• What needs to be done
Across the listing below, work out how many lines include the word "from". Give the number alone.

☆ ☆ ☆ ☆ ☆ ☆ ☆

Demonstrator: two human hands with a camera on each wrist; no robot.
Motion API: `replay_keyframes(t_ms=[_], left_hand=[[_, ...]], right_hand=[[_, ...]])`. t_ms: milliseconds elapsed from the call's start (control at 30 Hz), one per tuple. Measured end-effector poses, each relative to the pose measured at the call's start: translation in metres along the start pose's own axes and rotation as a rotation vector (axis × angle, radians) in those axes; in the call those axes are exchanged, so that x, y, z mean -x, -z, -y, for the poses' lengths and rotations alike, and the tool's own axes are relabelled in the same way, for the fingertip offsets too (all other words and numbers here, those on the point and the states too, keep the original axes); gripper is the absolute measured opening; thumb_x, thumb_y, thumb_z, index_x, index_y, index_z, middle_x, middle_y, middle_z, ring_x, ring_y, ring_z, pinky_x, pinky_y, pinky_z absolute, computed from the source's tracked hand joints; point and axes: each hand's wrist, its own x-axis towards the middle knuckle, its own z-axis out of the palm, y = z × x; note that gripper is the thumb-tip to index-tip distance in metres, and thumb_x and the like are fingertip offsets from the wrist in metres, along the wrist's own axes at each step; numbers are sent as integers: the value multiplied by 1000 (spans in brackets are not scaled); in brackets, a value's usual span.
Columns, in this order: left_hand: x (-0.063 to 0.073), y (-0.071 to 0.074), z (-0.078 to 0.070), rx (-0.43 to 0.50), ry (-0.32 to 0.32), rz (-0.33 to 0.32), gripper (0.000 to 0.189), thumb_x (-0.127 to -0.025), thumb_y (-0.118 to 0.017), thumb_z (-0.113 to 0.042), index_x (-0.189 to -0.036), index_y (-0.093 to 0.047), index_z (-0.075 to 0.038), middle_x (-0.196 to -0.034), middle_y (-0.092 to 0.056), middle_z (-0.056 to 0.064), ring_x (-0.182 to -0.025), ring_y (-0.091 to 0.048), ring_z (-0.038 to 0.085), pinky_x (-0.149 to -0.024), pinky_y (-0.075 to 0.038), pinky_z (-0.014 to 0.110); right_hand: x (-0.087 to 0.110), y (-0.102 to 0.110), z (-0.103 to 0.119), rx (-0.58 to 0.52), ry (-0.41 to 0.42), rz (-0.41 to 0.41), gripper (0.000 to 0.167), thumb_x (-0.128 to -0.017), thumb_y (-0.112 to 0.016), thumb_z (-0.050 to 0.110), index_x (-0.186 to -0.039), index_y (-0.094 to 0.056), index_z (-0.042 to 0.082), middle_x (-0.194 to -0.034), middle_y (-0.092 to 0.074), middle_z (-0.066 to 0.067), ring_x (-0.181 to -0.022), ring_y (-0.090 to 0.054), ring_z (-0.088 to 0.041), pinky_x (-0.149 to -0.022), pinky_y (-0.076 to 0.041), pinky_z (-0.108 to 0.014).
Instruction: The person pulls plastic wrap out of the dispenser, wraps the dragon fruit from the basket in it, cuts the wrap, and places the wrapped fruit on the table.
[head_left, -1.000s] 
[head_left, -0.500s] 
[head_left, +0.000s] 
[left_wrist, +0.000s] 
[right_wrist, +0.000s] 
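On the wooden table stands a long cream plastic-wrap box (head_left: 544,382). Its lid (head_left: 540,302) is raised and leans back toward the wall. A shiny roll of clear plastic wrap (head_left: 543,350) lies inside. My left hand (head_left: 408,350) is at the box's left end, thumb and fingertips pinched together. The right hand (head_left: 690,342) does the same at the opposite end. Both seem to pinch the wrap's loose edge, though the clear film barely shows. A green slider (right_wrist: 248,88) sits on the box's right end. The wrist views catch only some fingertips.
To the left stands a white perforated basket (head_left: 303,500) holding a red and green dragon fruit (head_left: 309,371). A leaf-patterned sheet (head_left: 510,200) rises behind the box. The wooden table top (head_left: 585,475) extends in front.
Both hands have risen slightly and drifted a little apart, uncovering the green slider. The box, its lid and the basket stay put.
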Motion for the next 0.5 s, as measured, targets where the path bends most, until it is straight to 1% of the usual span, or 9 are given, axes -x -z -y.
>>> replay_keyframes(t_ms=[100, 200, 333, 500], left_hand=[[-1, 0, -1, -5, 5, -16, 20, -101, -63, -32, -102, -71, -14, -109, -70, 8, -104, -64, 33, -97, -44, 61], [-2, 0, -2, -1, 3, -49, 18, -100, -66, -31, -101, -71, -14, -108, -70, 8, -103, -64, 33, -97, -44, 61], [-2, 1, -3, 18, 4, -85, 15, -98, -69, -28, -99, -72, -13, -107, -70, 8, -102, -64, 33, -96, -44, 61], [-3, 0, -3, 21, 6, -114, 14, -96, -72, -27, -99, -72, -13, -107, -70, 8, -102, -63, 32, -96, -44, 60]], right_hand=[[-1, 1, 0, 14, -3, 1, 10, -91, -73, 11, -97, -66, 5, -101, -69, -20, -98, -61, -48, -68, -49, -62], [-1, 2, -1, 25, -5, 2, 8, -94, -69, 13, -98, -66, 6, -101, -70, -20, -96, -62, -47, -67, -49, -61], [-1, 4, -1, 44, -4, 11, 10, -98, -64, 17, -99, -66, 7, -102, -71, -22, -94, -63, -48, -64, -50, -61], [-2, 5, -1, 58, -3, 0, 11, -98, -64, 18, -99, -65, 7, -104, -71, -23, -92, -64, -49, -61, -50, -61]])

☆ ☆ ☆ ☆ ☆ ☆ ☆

• Exercise result
2